Institute of Cardiology
- Parent institution: Ministry of Health of Azerbaijan
- Established: 1979
- Director: Dr. Gulnaz Dadashova [az]
- Address: AZ1072, Baku city, Narimanov District, 101 Fatali Khan Khoyski Street
- Location: Baku, Azerbaijan
- Coordinates: 40°24′14″N 49°51′41″E﻿ / ﻿40.403979780051316°N 49.86149199394751°E
- Interactive map of Institute of Cardiology
- Website: https://www.etki.az/

= Institute of Cardiology of the Ministry of Health of Azerbaijan =

Health institute in Azerbaijan

Scientific Research Institute of Cardiology of the Ministry of Health of Azerbaijan (Azərbaycan Respublikası Səhiyyə Nazirliyinin Elmi-Tədqiqat Kardiologiya instututu) named in honor of the academician Jahangir Abdullayev is an institute in Baku, Azerbaijan. It is primarily focused on scientific researchs on cardiology.

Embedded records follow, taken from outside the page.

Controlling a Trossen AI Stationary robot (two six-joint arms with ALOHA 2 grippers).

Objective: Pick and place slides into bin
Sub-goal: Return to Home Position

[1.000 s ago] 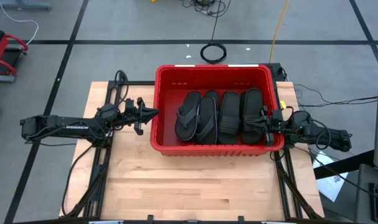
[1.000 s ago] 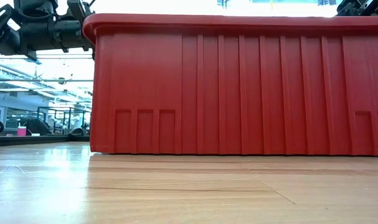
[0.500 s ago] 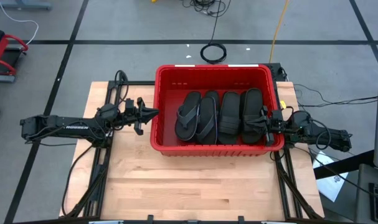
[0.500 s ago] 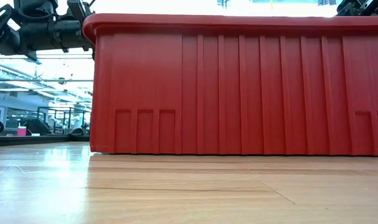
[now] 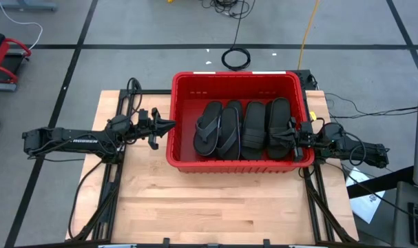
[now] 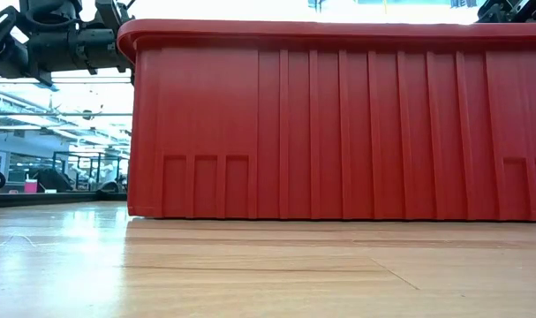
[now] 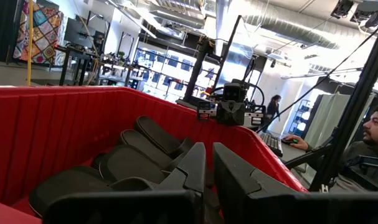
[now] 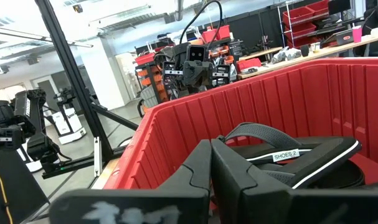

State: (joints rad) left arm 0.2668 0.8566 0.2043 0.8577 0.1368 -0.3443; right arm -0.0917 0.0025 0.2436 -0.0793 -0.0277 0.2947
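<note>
The red bin [image 5: 181,89] stands on the wooden table and holds several dark slides side by side on its floor. At their left is a grey flip-flop [image 5: 209,129], at their right a black slide [image 5: 279,122]. The slides also show in the left wrist view [image 7: 132,165] and the right wrist view [image 8: 301,158]. My left gripper [image 5: 169,126] is shut and empty, level at the bin's left rim. My right gripper [image 5: 291,132] is shut and empty, just over the bin's right rim, above the rightmost slide's edge. In the low view the bin's near wall [image 6: 338,132] hides the slides.
Bare table [image 5: 215,207] lies in front of the bin. Cables [image 5: 236,56] lie on the floor beyond the far edge. A person [image 7: 372,149] sits at a desk in the room past the right side of the table.
</note>
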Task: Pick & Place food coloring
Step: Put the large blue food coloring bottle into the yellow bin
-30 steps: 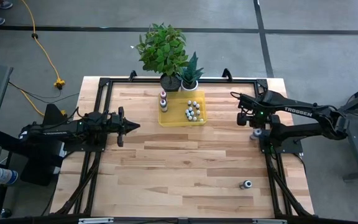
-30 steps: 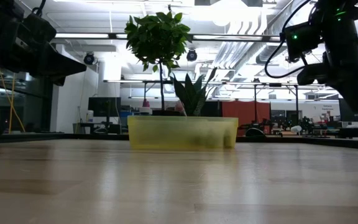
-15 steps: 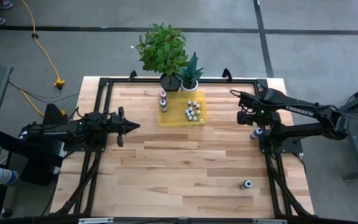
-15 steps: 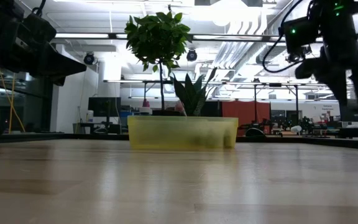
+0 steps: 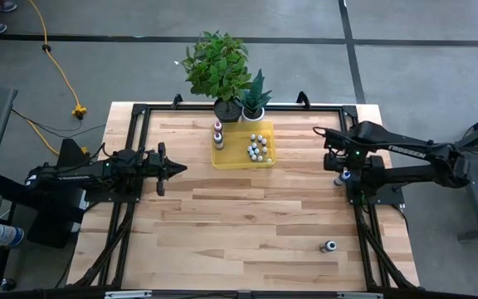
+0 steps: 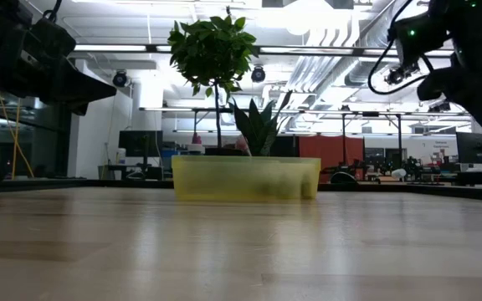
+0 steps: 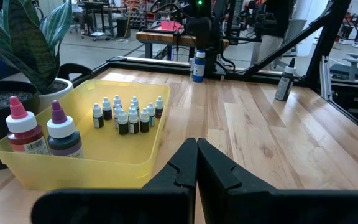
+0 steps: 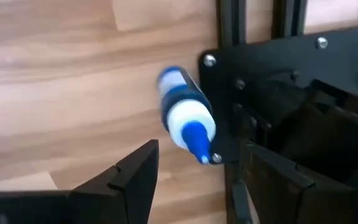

The Institute is directed by Gulnaz Dadashova.

== History ==
In 1979, the Institute was opened by the initiative of Heydar Aliyev.

In 2019, a scientific and practical conference was held in Baku to celebrate the 40th anniversary of the Institute of Cardiology.

In 2024, "Abacus Audit And Consulting" LLC became a winner of request for quotations for the audit of financial statements concluded by Institute of Cardiology.

In 2024, an Angiography Department opened at the Institute of Cardiology.